Ethiopia's reputation as a model of religious tolerance has come under scrutiny in recent weeks, as peaceful protests by the country's Muslim community in the capital, Addis Ababa, have prompted a crackdown by Ethiopian police and security services. Hundreds of Muslims have been harassed, assaulted and arbitrarily arrested, according to Human Rights Watch reports. Local journalists and media outlets covering the protests have also come under fire, notes the Committee to Protect Journalists (CPJ).

Ethiopian Muslims have been demonstrating after Friday prayers for months to protest against religious discrimination and government policies they say are interfering with their religious affairs, according to Human Rights Watch and news reports. Chief among their complaints are the government's imposition of candidates from a moderate Islamic sect known as al Ahbash to the Supreme Council of Islamic Affairs and attempts to control operations of Addis Ababa's Awalia mosque. Many Ethiopian Muslims feel that the current council is mostly comprised of government-appointed figures who do not represent them, say the reports and Human Rights Watch.

Muslims currently make up approximately 30 percent of Ethiopia's population, according to official figures. The protests have sparked fears by authorities of a hardline Islamist influence in the predominantly Christian country, according to reports.

At least 17 prominent Muslim leaders arrested in the last month remain in pre-trial detention without charge at the notorious Maekelawi prison in Addis Ababa, says Human Rights Watch.
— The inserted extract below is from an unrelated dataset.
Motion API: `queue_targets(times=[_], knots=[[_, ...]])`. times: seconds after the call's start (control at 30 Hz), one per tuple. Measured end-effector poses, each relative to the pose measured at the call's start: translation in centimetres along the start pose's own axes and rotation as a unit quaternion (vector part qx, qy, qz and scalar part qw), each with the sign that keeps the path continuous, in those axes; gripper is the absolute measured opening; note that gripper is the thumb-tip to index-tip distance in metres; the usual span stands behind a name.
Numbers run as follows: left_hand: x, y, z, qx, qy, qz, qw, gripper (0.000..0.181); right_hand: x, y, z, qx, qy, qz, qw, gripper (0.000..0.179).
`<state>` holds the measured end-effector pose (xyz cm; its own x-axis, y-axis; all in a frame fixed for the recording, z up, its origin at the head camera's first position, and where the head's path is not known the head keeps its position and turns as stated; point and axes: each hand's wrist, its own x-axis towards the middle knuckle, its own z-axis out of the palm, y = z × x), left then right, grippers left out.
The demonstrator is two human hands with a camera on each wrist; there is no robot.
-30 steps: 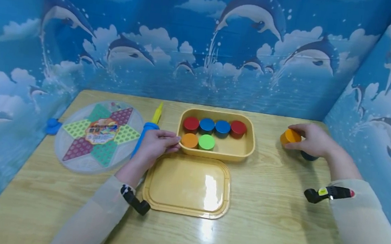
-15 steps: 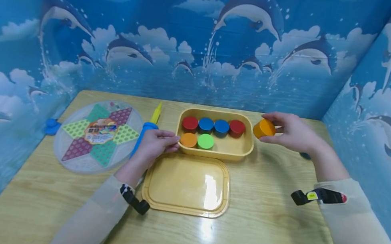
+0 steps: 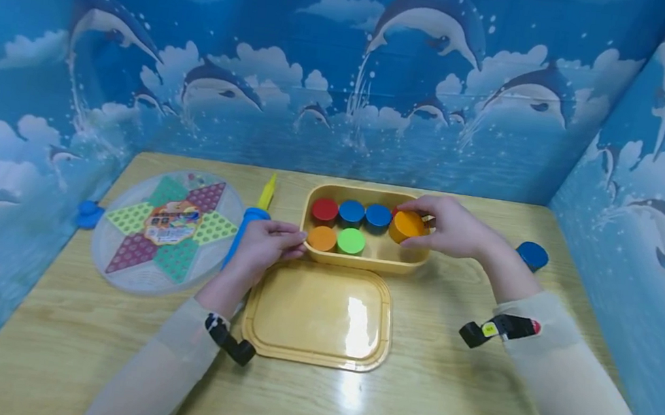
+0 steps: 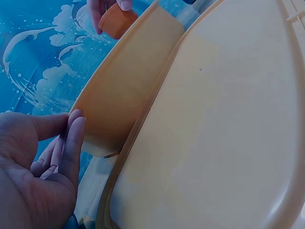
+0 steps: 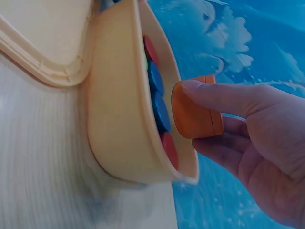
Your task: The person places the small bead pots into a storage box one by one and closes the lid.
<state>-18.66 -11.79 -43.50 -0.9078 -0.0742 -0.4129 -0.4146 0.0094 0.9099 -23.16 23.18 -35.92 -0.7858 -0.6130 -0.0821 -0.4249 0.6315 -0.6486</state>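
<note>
My right hand (image 3: 453,228) grips a small orange lidded tub (image 3: 407,228) between thumb and fingers, over the right end of a yellow plastic box (image 3: 363,264). In the right wrist view the orange tub (image 5: 195,109) is tilted and above the rim. At the box's front left corner my left hand (image 3: 263,247) pinches the rim, thumb against fingers (image 4: 75,138). Inside stand a red tub (image 3: 324,211), two blue tubs (image 3: 351,214), another orange tub (image 3: 322,238) and a green tub (image 3: 351,242). Another red tub is mostly hidden behind the held one.
The box's flat yellow lid (image 3: 308,314) lies in front of it. A blue tub (image 3: 532,255) stands at the table's right. On the left are a round star-patterned game board (image 3: 169,233), a blue and yellow stick-like toy (image 3: 266,196) and a small blue object (image 3: 89,215).
My right hand has carried the orange tub leftward from the table's right side to over the box, uncovering the blue tub there. My left hand has stayed on the rim.
</note>
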Motion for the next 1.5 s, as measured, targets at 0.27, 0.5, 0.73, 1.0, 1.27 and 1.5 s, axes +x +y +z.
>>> queue_targets(times=[0.27,0.5,0.73,1.0,1.27,1.5], knots=[[-0.1,0.1,0.2,0.0,0.002,0.001,1.0,0.029,1.7,-0.8,1.8,-0.006,-0.056,0.008,0.9984,0.065],[-0.1,-0.1,0.3,0.001,0.001,0.006,1.0,0.027,2.5,-0.6,3.1,-0.068,-0.082,-0.014,0.9942,0.056],[-0.1,-0.2,0.4,0.004,0.0,0.007,1.0,0.025,2.6,0.0,3.6,-0.052,-0.084,-0.004,0.9951,0.055],[-0.1,-0.1,0.3,0.004,0.005,0.004,1.0,0.026,2.7,0.3,3.4,0.003,-0.081,0.011,0.9967,0.054],[0.0,-0.1,0.2,0.003,0.005,0.005,1.0,0.026,2.9,0.2,3.7,0.004,-0.075,0.011,0.9972,0.054],[0.0,-0.1,0.1,0.0,0.006,0.002,1.0,0.025,2.5,0.0,3.2,0.016,-0.064,0.017,0.9977,0.056]])
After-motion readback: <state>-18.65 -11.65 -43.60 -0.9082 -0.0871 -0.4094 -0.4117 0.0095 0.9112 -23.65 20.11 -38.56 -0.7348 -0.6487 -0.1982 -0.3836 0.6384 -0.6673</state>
Among them is Yusuf Getachew, the editor-in-chief of the monthly Muslim magazine YeMuslimoch Guday (Muslim Affairs), who was arrested on 20 July after eight police officers raided his Addis home, taking cash, phones and a digital camera, according to CPJ and Human Rights Watch. His relatives were later informed that he was being held at Maekelawi but he has not been allowed family visits.
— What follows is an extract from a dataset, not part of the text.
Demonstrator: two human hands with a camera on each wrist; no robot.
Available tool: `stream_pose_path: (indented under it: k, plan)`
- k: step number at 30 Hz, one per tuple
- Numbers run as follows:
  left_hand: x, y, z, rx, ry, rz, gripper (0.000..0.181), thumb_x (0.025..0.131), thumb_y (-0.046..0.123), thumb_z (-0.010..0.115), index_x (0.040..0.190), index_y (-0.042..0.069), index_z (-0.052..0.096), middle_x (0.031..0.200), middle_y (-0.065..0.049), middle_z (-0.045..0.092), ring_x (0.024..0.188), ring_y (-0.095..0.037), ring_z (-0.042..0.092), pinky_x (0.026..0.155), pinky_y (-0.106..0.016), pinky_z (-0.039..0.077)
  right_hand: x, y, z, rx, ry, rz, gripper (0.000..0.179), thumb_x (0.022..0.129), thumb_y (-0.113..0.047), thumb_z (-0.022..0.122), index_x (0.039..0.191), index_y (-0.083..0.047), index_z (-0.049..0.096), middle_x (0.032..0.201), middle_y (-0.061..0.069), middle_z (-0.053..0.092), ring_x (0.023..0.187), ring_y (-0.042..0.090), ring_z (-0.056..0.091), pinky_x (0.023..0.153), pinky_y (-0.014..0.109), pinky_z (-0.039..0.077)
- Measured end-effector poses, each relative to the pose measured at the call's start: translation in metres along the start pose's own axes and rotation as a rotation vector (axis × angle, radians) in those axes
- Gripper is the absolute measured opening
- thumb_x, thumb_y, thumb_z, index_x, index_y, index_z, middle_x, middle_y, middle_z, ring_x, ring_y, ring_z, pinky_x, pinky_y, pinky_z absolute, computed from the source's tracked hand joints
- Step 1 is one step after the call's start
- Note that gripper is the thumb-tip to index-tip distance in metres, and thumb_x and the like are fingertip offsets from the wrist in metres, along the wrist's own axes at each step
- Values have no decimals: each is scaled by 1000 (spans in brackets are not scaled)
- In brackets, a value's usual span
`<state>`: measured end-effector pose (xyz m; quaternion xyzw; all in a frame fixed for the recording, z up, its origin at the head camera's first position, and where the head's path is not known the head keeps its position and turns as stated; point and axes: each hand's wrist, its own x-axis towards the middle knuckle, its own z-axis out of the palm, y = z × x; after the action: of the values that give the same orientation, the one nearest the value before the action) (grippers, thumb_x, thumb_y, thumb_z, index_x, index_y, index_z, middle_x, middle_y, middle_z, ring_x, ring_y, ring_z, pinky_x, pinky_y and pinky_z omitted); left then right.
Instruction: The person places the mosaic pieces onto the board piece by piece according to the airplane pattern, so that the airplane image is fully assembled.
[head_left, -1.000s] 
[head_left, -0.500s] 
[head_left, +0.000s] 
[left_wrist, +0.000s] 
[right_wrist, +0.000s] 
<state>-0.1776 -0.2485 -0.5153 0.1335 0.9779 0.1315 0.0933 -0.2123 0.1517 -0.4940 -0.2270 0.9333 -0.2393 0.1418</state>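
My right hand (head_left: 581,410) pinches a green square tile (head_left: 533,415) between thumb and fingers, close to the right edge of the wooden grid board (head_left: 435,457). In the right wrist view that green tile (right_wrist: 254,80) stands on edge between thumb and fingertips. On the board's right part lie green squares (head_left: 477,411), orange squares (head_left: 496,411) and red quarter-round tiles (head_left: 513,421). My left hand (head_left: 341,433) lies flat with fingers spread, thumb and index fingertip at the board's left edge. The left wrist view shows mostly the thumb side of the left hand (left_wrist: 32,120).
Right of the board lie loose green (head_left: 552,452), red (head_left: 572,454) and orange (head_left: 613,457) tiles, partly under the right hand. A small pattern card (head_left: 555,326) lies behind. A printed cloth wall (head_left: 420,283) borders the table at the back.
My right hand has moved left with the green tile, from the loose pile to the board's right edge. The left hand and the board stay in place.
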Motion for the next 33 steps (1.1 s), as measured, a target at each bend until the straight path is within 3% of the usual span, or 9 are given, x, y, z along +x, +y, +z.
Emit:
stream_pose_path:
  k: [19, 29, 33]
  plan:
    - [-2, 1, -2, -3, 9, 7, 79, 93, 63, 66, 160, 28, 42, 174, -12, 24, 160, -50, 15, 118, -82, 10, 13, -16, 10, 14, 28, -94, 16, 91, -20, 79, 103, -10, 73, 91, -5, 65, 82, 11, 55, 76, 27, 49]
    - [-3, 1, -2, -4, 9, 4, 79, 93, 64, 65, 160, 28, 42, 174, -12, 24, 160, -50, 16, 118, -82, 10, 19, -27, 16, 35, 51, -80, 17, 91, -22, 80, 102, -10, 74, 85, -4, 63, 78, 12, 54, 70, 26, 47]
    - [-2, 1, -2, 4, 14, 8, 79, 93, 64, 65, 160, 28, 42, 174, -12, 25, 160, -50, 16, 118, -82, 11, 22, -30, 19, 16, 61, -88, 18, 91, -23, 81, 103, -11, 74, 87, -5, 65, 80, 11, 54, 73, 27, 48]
Getachew has been charged with treason and incitement to violence, but the state prosecutor did not cite any YeMuslimoch Guday articles as evidence, local journalists told CPJ.

Other prominent community members have been under house arrest since 21 July, including the families of two other journalists from YeMuslimoch Guday, Akemel Negash and Isaac Eshetu, while police have searched the houses of Muslim leaders, activists and journalists, reports Human Rights Watch. Both Negash and Eshetu are now in hiding, local journalists told CPJ.

Muslim media outlets have also reported targeting by police for their coverage of the protests. On 20 July, police raided the offices of the privately-owned Horizon printing press in Addis Ababa, seizing copies of Selefiah and Sewtul Islam, two Muslim weeklies, according to CPJ, citing news reports. The owner of the press was detained overnight and neither paper has been published since, local journalists told CPJ.

Last month, publication of the opposition weekly Feteh was twice blocked after the state-owned printing company, Berhanena Selam Printing Enterprise, refused to print the paper without permission from the justice ministry, according to the International Press Institute (IPI). The paper, one of a handful of independent newspapers still operating in Ethiopia and among the country's highest circulation newspapers, had planned to run cover stories on the protests and the reportedly declining health of the prime minister.

"Ethiopia has reached a high level of harassment of the press by attempting to censor coverage of the protests," said CPJ's Tom Rhodes. "This harassment of journalists and news outlets must stop, and Yusuf Getachew should be released immediately."

Human Rights Watch also called for the immediate release of all those still detained, urging the Ethiopian government to "address the grievances of its Muslim community through dialogue, not violence."